Deswegen sind sich einige Expertinnen und Experten sicher: Frieden kann es nur ohne Putin geben. "Frieden in der Ukraine bedeutet, dass Russland sein Militär zusammenpackt und nach Hause geht", sagte die Analystin Olga Lautman von der Washingtoner Denkfabrik Center for European Policy Analysis der britischen Zeitung "TheSun". Das werde unter Putin aber nicht passieren. "Wenn sein Regime zusammenbricht und es ein neues Gesicht im Kreml gibt, das Wiedergutmachung leisten will, dann kann es kurzfristige Veränderungen geben."

4. Nur eine starke Ukraine kann den Preis für Russland in die Höhe treiben.

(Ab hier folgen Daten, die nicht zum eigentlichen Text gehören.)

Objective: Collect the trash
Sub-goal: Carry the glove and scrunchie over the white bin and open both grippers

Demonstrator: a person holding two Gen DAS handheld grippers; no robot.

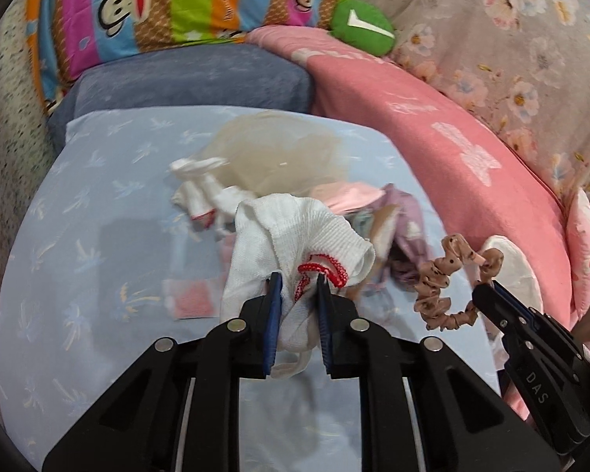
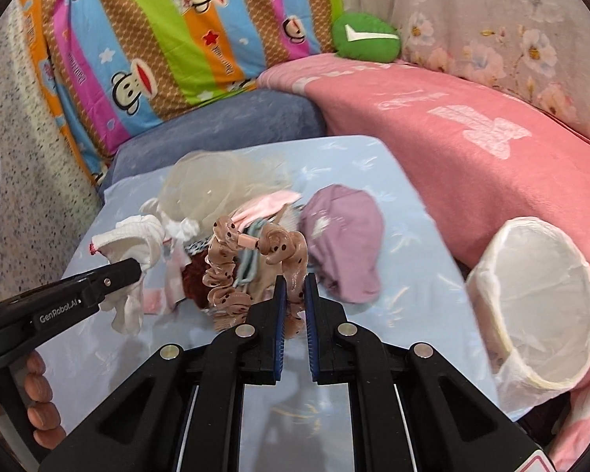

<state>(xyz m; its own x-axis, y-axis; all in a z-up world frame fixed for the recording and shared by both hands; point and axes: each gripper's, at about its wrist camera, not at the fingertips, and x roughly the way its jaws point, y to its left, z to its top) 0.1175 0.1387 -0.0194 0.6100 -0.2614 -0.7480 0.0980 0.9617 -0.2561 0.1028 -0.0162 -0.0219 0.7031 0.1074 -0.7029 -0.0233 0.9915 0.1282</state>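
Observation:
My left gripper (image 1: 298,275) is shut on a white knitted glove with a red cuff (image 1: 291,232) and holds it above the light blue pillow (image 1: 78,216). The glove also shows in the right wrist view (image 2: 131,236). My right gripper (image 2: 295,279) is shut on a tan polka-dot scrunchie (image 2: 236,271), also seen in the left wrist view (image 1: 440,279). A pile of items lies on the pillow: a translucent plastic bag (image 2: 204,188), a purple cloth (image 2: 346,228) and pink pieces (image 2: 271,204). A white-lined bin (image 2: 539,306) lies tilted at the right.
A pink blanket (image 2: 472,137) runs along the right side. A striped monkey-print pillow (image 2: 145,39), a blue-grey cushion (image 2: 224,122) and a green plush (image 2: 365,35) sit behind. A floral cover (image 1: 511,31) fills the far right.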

Andere Experten gehen von einer Waffenruhe im Sommer aus. "Ich rechne im Frühsommer mit einem Stillstand, an dem beide Seiten sagen: Jetzt bringt es nichts mehr", sagte zum Beispiel der frühere Bundeswehr- und Nato-General Hans-Lothar Domröse den Funke-Zeitungen. "Wir werden im Verlauf des Jahres 2023 einen Waffenstillstand haben." Die Analyse ist optimistisch. Sie setzt eine Art von Rationalität im Kreml voraus, die dort schon seit Kriegsbeginn nicht mehr herrscht.

Es wird sicherlich zu einem Zeitpunkt eine Waffenruhe geben. Für Friedensverhandlungen, die mutmaßlich lange andauern dürften, braucht es allerdings internationale Strukturen für Gespräche, Sicherheitsgarantien und eine Waffenruhe. All das ist derzeit nicht ansatzweise in Sicht. Im Gegenteil: Russland hält an seinen völkerrechtswidrigen Annexionen fest und rüstet ideologisch eher auf als ab.

Mit Aussicht auf das Jahr 2023 haben sich die Vorzeichen im Ukraine-Krieg auf dem Schlachtfeld demnach kaum geändert. Eine Grundvoraussetzung für einen Frieden wird sein, dass sich beide Seiten darauf einigen können, den Konflikt einzufrieren. Claudia Major stellt klar: Der Westen kann mit seiner Unterstützung für die Ukraine dafür sorgen, "dass sie durchhält, so viel wie möglich Territorium befreien und die Kosten für Russland in die Höhe treiben kann – dann tritt dieser Zeitpunkt hoffentlich bald ein. Dann schweigen die Waffen".

An diesem Punkt ist der Konflikt aber bisher noch lange nicht – aller Hoffnungen zum Trotz.